Monsieur le président, madame la ministre, mes chers collègues, j'ai l'honneur de vous annoncer que le groupe socialiste votera en faveur du présent projet de loi. En effet, celui-ci consacre le rôle majeur de la Commission nationale consultative des droits de l'homme qui, en France, est l'autorité chargée d'éclairer le Gouvernement en matière de défense et de promotion des droits de l'homme, des libertés fondamentales et du droit international humanitaire.
Le projet de loi que nous examinons à présent consacre le caractère législatif de cette commission, qui en avait bien besoin. Il célèbre également la mémoire de René Cassin, dont le courage et l'engagement au service des droits de l'homme, durant la Seconde Guerre mondiale, et après celle-ci, doivent nous inspirer et nous guider dans ce combat perpétuel qu'est la défense de ces valeurs universelles.
La CNCDH constitue assurément une arme essentielle pour mener cette bataille. En accordant une valeur législative à l'existence de cette commission, nous permettrons à la France de respecter ses engagements auprès des Nations unies. La CNCDH continuera ainsi d'être le relais du nouveau Conseil des droits de l'homme de Genève.
De même, nous ancrerons plus solidement cette commission dans notre État de droit. En garantissant son indépendance et en confirmant ses pouvoirs et le pluralisme de sa composition, nous la conforterons dans son double rôle de vigie et de force de proposition.
Contrairement à certaines autorités administratives indépendantes - on les multiplie ces derniers temps, comme vous le savez, mes chers collègues -, qui s'apparentent souvent à des coquilles vides, et parfois à des usines à gaz, la CNCDH se trouve investie d'une réelle mission d'intérêt général, et nous devons donc la soutenir.
Notre débat d'aujourd'hui, qui n'a guère attiré nos collègues en séance, ce qui est dommage, compte tenu de l'importance de ce sujet, est consensuel. Je me contenterai donc de formuler deux remarques.

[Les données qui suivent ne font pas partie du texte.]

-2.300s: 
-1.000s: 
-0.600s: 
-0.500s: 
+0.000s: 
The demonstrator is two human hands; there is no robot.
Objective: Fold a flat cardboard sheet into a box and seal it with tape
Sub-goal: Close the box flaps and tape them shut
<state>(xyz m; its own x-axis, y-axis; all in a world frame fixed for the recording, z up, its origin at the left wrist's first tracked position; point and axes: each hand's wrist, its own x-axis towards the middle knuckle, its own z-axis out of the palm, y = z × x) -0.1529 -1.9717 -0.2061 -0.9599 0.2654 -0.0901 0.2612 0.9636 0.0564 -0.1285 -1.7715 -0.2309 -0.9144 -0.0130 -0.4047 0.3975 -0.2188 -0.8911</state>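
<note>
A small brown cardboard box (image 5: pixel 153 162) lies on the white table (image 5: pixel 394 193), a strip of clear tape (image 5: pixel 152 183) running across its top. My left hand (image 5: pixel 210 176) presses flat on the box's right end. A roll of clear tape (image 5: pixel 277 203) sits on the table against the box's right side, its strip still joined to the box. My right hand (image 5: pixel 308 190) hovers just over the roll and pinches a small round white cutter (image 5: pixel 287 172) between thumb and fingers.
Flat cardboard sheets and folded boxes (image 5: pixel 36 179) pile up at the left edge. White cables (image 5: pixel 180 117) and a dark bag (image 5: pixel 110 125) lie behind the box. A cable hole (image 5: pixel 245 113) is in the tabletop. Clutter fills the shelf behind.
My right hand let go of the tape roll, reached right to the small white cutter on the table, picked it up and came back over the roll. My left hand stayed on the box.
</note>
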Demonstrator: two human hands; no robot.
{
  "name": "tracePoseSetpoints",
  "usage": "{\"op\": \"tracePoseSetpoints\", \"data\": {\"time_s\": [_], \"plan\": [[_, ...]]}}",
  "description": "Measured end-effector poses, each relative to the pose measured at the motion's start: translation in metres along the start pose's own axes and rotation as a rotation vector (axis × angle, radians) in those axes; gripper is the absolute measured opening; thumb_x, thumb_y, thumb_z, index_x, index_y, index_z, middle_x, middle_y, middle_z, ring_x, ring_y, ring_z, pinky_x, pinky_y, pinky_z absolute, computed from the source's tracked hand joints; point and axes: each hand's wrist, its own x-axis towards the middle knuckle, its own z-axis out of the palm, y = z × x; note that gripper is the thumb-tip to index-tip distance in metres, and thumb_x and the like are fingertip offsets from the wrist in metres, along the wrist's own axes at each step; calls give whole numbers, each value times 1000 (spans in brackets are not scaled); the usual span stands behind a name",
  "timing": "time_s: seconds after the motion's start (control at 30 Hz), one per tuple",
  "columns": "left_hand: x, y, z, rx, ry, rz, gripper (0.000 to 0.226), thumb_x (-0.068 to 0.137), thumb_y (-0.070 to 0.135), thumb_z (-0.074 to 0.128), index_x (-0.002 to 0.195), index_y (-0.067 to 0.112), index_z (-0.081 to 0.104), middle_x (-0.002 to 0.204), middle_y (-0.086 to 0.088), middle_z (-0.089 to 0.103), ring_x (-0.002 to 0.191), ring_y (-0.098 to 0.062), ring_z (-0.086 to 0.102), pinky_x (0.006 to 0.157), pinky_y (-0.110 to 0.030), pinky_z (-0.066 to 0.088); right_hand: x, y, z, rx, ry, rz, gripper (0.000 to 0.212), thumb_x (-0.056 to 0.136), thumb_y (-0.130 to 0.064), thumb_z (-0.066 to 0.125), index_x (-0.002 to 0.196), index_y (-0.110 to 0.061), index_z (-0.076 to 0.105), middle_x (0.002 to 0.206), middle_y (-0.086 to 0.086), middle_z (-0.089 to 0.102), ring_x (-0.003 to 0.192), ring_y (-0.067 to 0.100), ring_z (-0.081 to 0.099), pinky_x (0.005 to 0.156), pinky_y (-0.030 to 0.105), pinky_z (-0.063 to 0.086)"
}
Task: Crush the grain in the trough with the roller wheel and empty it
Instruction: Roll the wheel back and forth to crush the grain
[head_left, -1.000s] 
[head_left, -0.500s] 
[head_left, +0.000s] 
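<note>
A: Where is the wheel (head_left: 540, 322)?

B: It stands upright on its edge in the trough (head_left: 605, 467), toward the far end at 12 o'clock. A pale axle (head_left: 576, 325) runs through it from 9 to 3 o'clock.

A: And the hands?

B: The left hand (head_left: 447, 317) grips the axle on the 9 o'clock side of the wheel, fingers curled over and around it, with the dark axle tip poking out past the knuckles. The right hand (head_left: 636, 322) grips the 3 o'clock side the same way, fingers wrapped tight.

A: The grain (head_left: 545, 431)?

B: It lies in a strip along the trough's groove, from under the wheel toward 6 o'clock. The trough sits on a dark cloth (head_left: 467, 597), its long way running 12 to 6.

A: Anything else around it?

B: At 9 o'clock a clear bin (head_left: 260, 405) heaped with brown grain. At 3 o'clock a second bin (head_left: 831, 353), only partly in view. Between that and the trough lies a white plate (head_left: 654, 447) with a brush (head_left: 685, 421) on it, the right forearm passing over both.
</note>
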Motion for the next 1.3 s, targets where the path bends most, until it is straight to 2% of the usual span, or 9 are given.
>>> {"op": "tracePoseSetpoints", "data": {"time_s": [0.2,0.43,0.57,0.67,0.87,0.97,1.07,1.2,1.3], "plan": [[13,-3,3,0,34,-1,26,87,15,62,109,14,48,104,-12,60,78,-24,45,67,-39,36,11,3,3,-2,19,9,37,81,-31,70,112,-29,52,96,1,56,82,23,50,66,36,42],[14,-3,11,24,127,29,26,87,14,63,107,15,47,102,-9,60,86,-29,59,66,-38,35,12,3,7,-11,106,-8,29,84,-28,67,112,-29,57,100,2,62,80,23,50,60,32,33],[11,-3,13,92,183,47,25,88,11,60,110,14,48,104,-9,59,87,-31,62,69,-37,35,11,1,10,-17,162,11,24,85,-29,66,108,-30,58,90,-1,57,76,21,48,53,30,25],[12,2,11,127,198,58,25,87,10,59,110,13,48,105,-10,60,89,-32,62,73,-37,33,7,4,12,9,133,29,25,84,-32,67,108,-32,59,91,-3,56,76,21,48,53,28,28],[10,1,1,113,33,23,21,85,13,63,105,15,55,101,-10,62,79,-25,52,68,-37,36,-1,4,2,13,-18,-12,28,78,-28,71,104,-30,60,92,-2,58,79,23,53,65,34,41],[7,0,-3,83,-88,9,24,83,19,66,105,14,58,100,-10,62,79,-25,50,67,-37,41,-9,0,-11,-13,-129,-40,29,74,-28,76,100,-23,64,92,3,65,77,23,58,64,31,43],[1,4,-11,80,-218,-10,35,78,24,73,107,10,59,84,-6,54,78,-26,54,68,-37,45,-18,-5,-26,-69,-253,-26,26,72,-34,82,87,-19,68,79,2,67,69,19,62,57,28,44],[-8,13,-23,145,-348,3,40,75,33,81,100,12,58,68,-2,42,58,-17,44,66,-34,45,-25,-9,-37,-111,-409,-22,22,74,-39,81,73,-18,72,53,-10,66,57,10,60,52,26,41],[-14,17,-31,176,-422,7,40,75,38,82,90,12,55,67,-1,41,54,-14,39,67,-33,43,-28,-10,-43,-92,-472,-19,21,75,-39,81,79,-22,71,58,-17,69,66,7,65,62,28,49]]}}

Premièrement, le Gouvernement n'a pas toujours consulté ou saisi la CNCDH lorsque c'était nécessaire. Or il faudrait à tout le moins, me semble-t-il, que cette commission soit systématiquement consultée avant le dépôt au Parlement d'un projet de loi touchant « d'une manière essentielle », selon la formule consacrée, aux droits de l'homme et aux libertés fondamentales.
Ces dernières années, la CNCDH a souvent dû procéder par autosaisine, en vertu d'une procédure instaurée en 1989. Ce fut le cas, notamment, lors de l'élaboration des projets de loi sur la sécurité intérieure, sur la lutte contre le terrorisme, sur l'immigration, enfin sur la prévention de la délinquance, ce qui est dommage, car je considère, parmi d'autres, qu'il eût été de bonne politique de solliciter l'avis de la commission avant de commencer à débattre de ces textes.
Deuxièmement, la France se glorifie souvent d'être la patrie des droits de l'homme, ce qui n'est pas faux, même si les États-Unis l'ont en partie précédée. Toutefois, cela ne signifie pas que la situation des droits de l'homme soit optimale dans notre pays !
Je le rappelle, le rapport d'Amnesty International pour l'année 2005 évoque un certain nombre de cas de mauvais traitements - peu nombreux, certes, mais cela suffit - et parfois même d'homicides, imputables à telle ou telle personne investie de la force publique. Ce document rappelle également que le système judiciaire français ne parvient pas toujours à faire respecter l'obligation pour les auteurs présumés de tels agissements de rendre compte de leurs actes, ni le droit des victimes à obtenir réparation. En outre, ces observations sont confortées par le rapport de la Commission nationale de déontologie de la sécurité.
Par ailleurs, le commissaire européen aux droits de l'homme, M. Alvaro Gil-Robles, dressait lui aussi un bilan quelque peu négatif, mais dans lequel entre une part de vérité, il faut le reconnaître, de la situation de notre pays. Il soulignait ainsi la surpopulation des prisons, dont nous sommes tous conscients, le faible respect des droits des détenus, l'incarcération de mineurs, l'existence de procédures dissuasives pour la régularisation des étrangers, entre autres. Pour ma part, j'y ajouterai une utilisation abusive de la détention provisoire, qui est souvent condamnée, d'ailleurs, mais qui s'est malheureusement généralisée.
Nous devons donc assumer nos responsabilités et balayer devant notre porte.
Madame la ministre, le monde nous regarde. Nous sommes la patrie des droits de l'homme, c'est vrai, ainsi que les inspirateurs des « principes de Paris ». Ce texte, qui accorde une assise législative à la CNCDH, doit s'inscrire dans un mouvement plus large, me semble-t-il, et conduire la France à se conformer au droit international en ratifiant l'ensemble des instruments juridiques condamnant la violation des droits de l'homme. C'est ce que nous ferons en votant ce projet de loi.